*** DATA FOR THIS TASK ***

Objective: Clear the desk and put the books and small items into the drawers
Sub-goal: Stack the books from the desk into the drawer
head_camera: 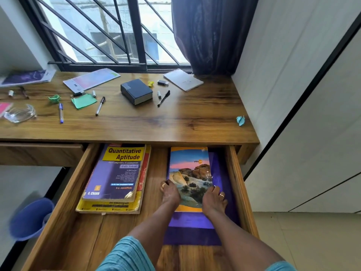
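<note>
Both hands are down in the open drawer [236,182], gripping the notebook [190,169] at its near end: left hand [170,192] curled on the left edge, right hand [214,200] curled on the right. The notebook lies flat on a purple folder [192,222] at the drawer's right side, with a book stack [117,173] at the left. Farther off, on the surface [185,122], lie a dark book [136,91] and pens [100,105].
</note>
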Motion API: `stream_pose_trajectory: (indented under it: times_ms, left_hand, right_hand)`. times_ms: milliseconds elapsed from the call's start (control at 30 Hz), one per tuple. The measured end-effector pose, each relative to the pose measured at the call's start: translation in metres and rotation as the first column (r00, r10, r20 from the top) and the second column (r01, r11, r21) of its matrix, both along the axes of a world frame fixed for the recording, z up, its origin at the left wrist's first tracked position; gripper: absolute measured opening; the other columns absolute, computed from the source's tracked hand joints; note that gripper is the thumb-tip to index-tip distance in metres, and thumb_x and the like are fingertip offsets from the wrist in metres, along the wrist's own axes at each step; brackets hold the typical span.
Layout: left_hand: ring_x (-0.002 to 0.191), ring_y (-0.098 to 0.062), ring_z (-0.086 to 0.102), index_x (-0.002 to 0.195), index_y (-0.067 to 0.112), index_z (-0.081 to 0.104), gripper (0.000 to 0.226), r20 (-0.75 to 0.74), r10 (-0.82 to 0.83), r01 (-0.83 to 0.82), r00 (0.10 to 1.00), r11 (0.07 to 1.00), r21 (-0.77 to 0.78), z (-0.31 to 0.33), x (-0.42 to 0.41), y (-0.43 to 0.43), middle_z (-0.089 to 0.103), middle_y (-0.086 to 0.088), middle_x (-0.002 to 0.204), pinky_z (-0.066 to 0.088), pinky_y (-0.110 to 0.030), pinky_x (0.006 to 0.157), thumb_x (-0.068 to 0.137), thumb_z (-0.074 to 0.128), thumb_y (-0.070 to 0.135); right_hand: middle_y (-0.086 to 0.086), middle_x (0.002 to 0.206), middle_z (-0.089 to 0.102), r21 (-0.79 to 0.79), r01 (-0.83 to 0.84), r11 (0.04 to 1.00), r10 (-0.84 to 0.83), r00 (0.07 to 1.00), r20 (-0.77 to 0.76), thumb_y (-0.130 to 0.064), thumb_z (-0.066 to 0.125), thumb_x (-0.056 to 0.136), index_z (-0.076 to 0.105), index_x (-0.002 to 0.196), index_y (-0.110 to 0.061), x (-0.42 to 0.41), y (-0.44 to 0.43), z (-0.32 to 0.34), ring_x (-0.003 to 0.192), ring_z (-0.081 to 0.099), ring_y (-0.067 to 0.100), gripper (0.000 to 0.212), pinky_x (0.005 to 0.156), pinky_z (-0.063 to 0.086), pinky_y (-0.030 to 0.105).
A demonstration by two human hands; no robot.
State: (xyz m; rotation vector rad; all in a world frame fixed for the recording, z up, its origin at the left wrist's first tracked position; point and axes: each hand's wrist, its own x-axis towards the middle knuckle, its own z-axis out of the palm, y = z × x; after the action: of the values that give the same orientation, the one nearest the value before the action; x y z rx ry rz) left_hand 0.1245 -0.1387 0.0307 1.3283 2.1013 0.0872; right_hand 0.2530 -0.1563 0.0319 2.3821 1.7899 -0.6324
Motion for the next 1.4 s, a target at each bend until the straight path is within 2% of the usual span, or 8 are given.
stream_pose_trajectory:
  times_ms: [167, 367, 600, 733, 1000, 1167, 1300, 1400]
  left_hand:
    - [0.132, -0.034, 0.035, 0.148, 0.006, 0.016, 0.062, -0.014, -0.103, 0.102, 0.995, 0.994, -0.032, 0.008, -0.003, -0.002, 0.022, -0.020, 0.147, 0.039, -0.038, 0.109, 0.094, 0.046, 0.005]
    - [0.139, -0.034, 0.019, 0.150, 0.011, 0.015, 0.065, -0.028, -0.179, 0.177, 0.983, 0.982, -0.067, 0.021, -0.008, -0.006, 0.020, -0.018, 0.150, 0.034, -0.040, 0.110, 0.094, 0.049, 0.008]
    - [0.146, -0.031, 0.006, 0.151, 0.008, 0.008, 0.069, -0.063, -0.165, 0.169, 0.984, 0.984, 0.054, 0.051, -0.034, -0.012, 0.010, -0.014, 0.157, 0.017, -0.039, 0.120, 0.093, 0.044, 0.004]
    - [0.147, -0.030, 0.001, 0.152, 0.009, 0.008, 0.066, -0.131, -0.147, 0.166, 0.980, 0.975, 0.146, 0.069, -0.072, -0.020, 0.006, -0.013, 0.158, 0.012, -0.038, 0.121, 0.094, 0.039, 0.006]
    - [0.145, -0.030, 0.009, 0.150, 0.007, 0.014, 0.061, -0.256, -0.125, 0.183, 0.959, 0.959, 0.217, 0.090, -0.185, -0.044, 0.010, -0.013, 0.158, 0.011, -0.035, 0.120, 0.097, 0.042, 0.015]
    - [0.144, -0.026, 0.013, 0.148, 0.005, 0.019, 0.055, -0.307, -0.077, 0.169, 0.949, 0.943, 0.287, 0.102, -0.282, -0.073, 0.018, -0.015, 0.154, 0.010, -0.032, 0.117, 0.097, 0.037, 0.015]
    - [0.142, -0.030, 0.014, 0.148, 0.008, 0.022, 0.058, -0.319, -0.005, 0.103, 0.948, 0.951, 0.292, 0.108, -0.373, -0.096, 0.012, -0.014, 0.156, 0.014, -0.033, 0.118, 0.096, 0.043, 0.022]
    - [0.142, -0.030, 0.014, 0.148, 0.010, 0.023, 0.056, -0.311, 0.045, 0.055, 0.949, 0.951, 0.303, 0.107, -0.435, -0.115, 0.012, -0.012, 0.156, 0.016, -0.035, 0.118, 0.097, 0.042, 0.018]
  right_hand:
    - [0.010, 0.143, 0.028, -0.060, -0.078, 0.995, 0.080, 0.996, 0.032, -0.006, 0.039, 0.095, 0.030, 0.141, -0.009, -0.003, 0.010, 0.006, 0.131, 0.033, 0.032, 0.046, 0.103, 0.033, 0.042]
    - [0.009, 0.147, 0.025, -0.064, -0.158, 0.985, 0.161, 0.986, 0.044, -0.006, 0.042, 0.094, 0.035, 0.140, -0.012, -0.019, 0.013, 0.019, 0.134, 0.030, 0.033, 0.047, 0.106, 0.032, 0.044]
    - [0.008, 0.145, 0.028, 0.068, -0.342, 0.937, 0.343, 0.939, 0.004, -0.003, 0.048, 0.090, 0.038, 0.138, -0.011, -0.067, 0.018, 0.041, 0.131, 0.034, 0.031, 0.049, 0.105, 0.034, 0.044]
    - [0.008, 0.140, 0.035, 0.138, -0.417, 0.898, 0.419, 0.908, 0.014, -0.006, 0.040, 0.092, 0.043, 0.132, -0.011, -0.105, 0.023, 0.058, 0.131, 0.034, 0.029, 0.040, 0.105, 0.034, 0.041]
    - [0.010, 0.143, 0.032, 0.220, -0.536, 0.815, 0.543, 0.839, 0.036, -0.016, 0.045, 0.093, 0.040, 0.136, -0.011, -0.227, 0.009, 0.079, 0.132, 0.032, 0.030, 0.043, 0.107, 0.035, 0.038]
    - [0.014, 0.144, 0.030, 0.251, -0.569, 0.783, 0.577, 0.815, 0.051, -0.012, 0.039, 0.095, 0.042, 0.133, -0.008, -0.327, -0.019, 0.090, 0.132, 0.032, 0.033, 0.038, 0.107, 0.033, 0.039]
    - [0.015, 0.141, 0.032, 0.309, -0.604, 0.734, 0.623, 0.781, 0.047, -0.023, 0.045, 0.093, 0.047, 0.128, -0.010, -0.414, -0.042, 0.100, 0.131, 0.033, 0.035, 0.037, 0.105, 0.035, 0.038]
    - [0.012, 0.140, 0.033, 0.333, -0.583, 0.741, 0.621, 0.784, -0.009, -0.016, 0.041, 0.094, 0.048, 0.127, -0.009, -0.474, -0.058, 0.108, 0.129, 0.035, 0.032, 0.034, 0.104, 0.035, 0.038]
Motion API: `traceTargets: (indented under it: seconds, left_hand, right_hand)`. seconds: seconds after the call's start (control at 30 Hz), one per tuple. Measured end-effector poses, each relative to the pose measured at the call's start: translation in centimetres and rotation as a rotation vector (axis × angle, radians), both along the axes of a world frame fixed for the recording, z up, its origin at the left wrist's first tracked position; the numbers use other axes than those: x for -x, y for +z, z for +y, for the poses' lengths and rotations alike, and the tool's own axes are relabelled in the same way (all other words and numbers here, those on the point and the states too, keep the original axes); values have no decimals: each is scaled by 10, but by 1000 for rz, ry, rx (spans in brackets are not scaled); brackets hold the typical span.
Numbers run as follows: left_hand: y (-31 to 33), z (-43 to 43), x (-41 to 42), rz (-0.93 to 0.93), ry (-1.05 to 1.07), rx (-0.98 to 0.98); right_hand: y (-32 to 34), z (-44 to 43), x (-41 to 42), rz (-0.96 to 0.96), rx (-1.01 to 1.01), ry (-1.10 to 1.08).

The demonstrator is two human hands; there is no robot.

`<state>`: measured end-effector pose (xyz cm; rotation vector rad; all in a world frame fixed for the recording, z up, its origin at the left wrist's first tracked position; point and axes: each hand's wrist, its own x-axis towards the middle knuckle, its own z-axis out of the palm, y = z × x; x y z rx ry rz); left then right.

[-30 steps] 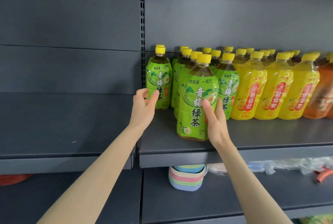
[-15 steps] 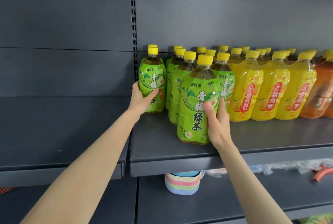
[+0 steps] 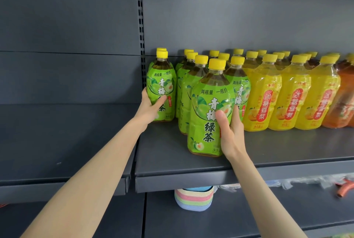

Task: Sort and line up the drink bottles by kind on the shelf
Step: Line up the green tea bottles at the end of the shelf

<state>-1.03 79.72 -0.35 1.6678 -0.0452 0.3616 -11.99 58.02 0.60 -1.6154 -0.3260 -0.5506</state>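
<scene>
Nearest me, my right grip (image 3: 230, 134) wraps the waist of the front green tea bottle (image 3: 207, 115), which stands out near the shelf (image 3: 191, 165) lip. Further in, my left grip (image 3: 151, 105) clasps the leftmost green bottle (image 3: 162, 84) low on its label. Both look full, so heavy, with slick film; I'd hold mid-body, firmly. Yellow bottles (image 3: 264, 100) stand beyond.

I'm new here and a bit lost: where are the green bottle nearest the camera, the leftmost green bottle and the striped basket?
front green bottle (image 3: 206, 101): head view, on its label.
leftmost green bottle (image 3: 162, 80): head view, upper label.
striped basket (image 3: 193, 198): head view, its side wall.
</scene>
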Motion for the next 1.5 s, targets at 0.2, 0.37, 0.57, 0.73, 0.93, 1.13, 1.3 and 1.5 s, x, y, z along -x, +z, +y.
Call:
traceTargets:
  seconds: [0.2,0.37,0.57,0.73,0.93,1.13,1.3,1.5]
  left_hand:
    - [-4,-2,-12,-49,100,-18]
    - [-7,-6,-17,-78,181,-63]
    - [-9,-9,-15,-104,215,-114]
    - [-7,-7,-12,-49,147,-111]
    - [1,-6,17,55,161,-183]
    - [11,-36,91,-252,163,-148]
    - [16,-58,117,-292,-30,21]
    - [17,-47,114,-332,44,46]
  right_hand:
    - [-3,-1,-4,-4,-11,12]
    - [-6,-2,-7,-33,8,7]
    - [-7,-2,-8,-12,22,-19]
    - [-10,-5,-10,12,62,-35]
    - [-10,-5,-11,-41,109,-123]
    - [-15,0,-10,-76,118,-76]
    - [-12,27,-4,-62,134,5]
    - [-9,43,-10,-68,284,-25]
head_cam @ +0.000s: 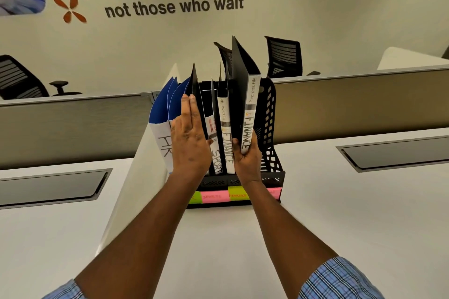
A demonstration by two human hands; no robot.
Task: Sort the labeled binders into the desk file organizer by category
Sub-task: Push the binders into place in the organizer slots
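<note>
A black mesh file organizer (272,153) stands on the white desk, with green and pink slot labels (215,196) along its front. Blue folders marked HR (161,114) fill the left slot. A black binder marked SPORTS (216,160) and one marked FINANCE (227,143) stand in the middle slots. My right hand (246,160) grips the lower spine of a second black FINANCE binder (250,114), held upright above the organizer's right part. My left hand (188,138) presses flat, fingers straight, against a black binder cover next to the blue folders.
A white desk divider (136,177) runs toward me on the left of the organizer. Grey cable hatches (48,187) (393,153) are set into the desk on both sides. Low partitions and black office chairs (284,56) stand behind.
</note>
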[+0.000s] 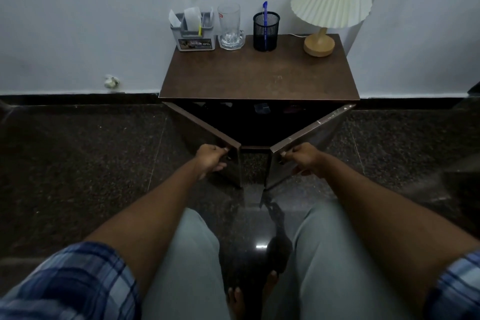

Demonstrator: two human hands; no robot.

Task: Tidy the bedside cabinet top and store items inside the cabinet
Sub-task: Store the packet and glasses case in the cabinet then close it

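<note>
A dark brown bedside cabinet (pixel 259 78) stands against the wall with both doors swung partway out toward me. My left hand (pixel 211 157) grips the handle of the left door (pixel 202 125). My right hand (pixel 301 157) grips the handle of the right door (pixel 311 132). Inside the cabinet (pixel 262 109) it is dark, and a few dim items lie there that I cannot make out. Along the back of the top stand a grey organiser (pixel 194 31) with papers, a glass mug (pixel 230 27), a black mesh pen cup (pixel 266 31) with a blue pen, and a lamp (pixel 327 8).
The pale wall rises right behind the cabinet. Dark polished stone floor (pixel 91 163) spreads on both sides. My knees and bare feet (pixel 249 296) are in front of the doors. A small crumpled white thing (pixel 111 81) lies at the wall's base on the left.
</note>
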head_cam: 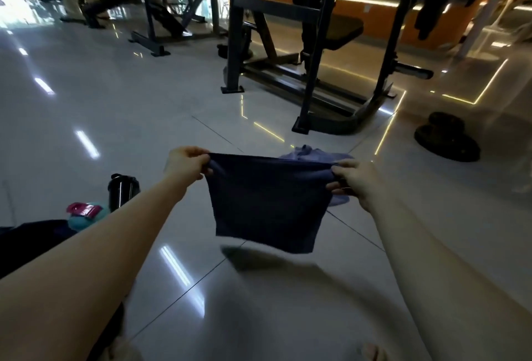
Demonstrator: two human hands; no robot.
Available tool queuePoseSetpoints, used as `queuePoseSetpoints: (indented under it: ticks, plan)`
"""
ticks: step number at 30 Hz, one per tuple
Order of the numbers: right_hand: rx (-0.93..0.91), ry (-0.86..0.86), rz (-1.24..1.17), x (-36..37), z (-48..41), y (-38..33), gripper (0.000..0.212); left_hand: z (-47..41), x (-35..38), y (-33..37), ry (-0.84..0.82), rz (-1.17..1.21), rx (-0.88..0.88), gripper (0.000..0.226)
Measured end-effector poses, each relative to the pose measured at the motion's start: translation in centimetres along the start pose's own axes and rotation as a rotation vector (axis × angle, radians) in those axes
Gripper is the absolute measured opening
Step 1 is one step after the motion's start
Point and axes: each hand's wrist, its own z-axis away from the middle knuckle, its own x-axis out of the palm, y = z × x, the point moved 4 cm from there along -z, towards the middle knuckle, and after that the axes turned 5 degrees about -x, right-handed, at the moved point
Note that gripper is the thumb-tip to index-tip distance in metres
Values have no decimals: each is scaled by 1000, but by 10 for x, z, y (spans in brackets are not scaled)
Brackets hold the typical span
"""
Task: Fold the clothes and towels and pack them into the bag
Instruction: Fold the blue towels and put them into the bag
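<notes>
Evidently the folding step is in hand: the navy cloth [264,205] hangs at mid-frame, clear of the floor [115,101], stretched flat by its top corners. The left hand [186,163] pinches one corner and the right hand [354,182] the other, each grip closed tight on fabric. Next, I judge, it wants halving evenly, corner to corner. A lilac garment [311,154] lies crumpled on the floor just behind, seemingly not yet folded.

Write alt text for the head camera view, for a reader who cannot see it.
A person's left hand and right hand pinch the top corners of a dark blue cloth, holding it spread above a glossy tiled floor. A crumpled lilac garment lies behind it, a black bottle stands at left, gym frames beyond.
</notes>
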Motion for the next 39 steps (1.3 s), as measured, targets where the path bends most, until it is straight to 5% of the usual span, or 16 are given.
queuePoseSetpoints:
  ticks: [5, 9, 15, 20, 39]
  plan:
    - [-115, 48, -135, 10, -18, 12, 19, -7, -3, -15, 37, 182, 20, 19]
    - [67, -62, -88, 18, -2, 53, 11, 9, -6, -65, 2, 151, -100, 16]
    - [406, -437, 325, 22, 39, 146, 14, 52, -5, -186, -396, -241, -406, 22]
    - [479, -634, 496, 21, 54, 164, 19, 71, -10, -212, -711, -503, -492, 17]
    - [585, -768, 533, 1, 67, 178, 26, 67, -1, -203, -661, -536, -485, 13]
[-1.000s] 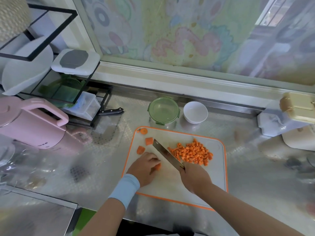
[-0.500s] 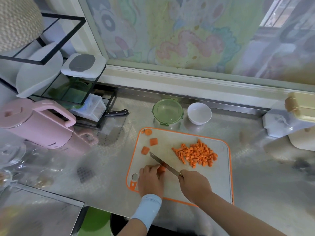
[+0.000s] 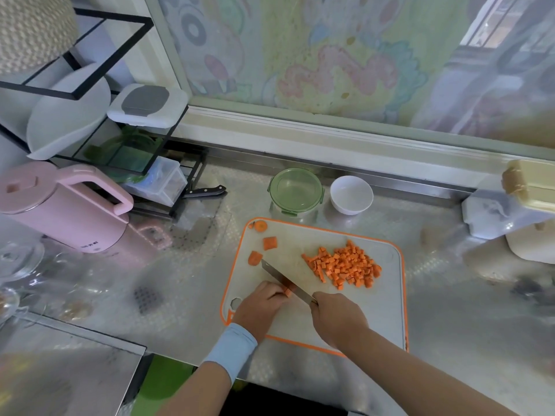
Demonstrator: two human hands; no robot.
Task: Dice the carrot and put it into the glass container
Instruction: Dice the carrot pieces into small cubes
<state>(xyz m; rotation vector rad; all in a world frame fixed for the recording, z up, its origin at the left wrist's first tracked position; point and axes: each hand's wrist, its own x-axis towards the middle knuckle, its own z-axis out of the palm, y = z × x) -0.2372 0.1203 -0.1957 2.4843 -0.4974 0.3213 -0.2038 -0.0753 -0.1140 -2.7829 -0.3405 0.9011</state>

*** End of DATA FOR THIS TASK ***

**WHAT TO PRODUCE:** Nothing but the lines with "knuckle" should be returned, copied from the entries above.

**TASK RESULT:**
State: (xyz m; rotation vector rad; all in a world frame fixed for the recording, z up, its origin at the left wrist's first tracked position; point and axes: each hand's wrist, its own x-axis towards the middle knuckle, its own z-axis out of the palm, y = z × x; after the action: of the values that give the same orientation, the one nearest the value before the action; x y z rx ry rz) left_hand 0.1245 -0.1387 0.0307 1.3283 2.1013 0.0872; right_hand 0.2530 -0.1563 0.0319 2.3821 1.7899 -0.6324
`<state>`: measured end-effector pose (xyz cm; rotation vector rad; all in a world frame fixed for the recording, z up, its origin at the left wrist's first tracked position; point and axes: each hand's wrist, its own x-axis towards the middle knuckle, its own z-axis out of the palm, y = z × x; x y z rx ry rz); left then right.
Point and axes: each hand's wrist, its own z-axis away from the middle knuckle, its own x-axis out of the palm, y = z × x, the point moved 4 cm from there along -z, towards the middle knuckle, and after that the axes turned 5 degrees about -x, right-handed, at the moved point
<state>(xyz m; rotation vector rad; all in a world frame fixed for the recording, z up, its origin at the left wrist's first tracked position; point and axes: each hand's wrist, its own x-axis towards the middle knuckle, its own z-axis out of the palm, y = z × x) -0.2372 0.1203 -0.1957 2.4843 -0.4974 0.3213 -0.2038 -0.0753 -0.1140 -2.7829 -0.3405 0.9011</state>

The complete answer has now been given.